Activity
Please return the lines below verbatim, beginning at the one that has "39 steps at" and stopping after the one that has "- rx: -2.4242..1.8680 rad", and add no other lines.

Source material
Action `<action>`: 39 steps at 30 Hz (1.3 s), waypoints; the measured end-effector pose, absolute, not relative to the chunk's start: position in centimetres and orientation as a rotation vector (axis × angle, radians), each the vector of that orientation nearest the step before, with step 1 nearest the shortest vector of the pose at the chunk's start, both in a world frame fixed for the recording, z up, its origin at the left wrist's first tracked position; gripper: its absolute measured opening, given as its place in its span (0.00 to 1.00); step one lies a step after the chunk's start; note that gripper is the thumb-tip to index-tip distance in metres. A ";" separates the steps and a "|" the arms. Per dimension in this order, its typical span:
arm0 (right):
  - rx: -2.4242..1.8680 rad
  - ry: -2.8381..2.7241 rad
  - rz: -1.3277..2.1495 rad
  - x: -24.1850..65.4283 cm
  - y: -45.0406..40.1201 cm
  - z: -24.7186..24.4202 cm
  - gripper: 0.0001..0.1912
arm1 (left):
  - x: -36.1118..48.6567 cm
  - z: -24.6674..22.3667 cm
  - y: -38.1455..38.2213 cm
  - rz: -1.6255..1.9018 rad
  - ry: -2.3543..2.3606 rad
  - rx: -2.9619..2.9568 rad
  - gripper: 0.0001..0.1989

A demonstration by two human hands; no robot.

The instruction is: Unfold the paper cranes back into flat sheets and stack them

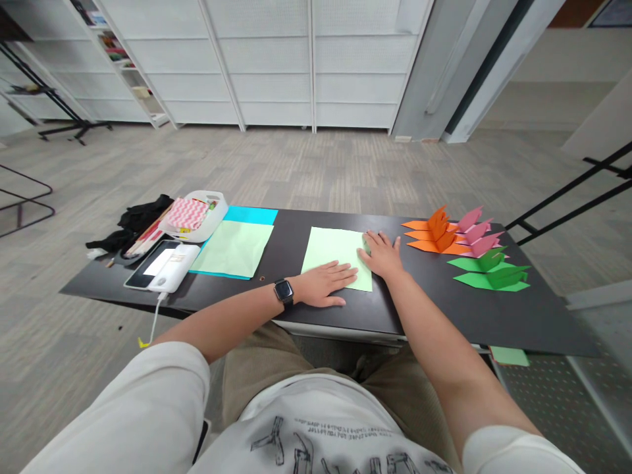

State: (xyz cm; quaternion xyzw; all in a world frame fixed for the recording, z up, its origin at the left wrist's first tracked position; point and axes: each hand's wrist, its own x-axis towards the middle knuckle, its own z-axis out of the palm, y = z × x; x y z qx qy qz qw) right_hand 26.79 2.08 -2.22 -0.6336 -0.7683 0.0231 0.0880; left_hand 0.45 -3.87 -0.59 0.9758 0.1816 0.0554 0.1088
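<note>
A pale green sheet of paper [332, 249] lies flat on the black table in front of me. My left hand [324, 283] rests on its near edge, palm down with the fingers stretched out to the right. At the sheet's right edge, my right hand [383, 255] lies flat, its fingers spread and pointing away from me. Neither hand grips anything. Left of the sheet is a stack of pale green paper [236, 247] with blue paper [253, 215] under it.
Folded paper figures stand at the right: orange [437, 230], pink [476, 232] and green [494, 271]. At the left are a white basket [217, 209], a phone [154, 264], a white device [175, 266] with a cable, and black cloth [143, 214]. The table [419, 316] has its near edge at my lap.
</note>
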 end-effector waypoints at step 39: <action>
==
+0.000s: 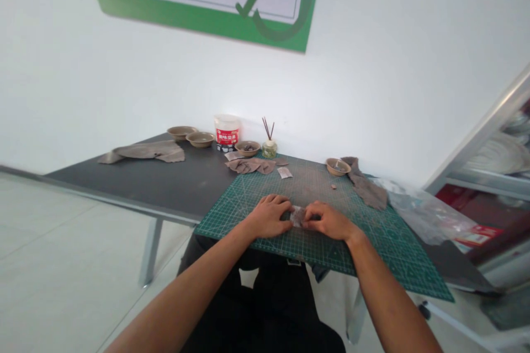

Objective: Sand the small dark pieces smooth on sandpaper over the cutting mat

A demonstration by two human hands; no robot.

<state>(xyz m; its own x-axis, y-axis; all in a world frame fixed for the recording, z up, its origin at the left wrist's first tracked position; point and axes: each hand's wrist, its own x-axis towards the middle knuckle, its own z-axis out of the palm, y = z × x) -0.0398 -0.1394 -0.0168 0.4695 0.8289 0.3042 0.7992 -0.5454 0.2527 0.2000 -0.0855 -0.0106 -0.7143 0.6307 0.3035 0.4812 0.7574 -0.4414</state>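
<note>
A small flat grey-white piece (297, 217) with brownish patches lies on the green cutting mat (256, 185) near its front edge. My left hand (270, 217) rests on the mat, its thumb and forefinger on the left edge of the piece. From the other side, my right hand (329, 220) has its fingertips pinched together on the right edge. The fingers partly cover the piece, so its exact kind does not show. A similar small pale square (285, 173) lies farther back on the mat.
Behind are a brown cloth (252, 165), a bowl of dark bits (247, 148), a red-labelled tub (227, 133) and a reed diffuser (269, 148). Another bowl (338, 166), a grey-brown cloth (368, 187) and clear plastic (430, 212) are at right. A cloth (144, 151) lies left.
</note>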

Answer
Action `<action>`: 39 steps at 30 Hz (1.3 s), waypoints; the measured end-effector pose, absolute, not relative to the chunk's start: position in centimetres and orientation as a rotation vector (axis × angle, radians), each the vector of that orientation nearest the step before, with step 1 nearest the shortest vector of the pose at the chunk's start, both in a world frame fixed for the recording, z up, its origin at the left wrist's first tracked position; gripper: its absolute measured opening, given as its place in its span (0.00 to 1.00); step one lies a step after the chunk's start; note that gripper is the thumb-tip to index-tip distance in metres. A ";" separates the steps and a "|" the arms. Per dimension in this order, its typical span:
arm0 (right):
  - rx: -2.4242..1.8680 rad

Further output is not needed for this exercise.